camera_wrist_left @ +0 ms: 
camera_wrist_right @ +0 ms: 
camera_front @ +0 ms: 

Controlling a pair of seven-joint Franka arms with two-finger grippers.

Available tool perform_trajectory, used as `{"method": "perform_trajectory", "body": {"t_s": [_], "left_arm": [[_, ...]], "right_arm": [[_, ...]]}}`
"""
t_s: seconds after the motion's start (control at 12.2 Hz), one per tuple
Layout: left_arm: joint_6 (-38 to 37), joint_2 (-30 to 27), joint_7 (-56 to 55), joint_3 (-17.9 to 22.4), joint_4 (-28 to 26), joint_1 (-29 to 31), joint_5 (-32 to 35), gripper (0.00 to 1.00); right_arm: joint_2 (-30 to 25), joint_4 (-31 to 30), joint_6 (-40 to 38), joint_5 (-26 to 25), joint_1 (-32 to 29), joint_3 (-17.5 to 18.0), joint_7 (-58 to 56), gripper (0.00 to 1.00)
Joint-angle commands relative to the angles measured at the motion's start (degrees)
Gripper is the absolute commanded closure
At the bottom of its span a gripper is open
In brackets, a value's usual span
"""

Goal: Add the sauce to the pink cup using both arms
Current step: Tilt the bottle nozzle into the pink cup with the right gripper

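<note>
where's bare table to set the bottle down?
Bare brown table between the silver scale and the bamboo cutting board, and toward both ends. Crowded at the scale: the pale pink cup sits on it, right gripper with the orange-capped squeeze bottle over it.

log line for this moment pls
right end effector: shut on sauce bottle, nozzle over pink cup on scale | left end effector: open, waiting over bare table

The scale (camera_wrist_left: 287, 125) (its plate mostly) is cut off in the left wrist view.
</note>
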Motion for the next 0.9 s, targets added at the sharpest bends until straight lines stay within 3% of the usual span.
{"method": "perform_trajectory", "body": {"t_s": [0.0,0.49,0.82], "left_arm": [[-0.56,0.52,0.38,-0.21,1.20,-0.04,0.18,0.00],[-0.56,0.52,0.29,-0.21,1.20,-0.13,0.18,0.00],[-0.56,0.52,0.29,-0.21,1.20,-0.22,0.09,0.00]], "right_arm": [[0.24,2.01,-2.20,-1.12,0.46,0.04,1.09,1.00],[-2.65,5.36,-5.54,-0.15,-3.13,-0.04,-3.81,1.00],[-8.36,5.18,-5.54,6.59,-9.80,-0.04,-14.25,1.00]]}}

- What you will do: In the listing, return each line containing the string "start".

- Answer to this exercise:
t_s: seconds after the motion's start (control at 12.2 Hz), one per tuple
Joint-angle commands relative to the angles measured at the motion's start (degrees)

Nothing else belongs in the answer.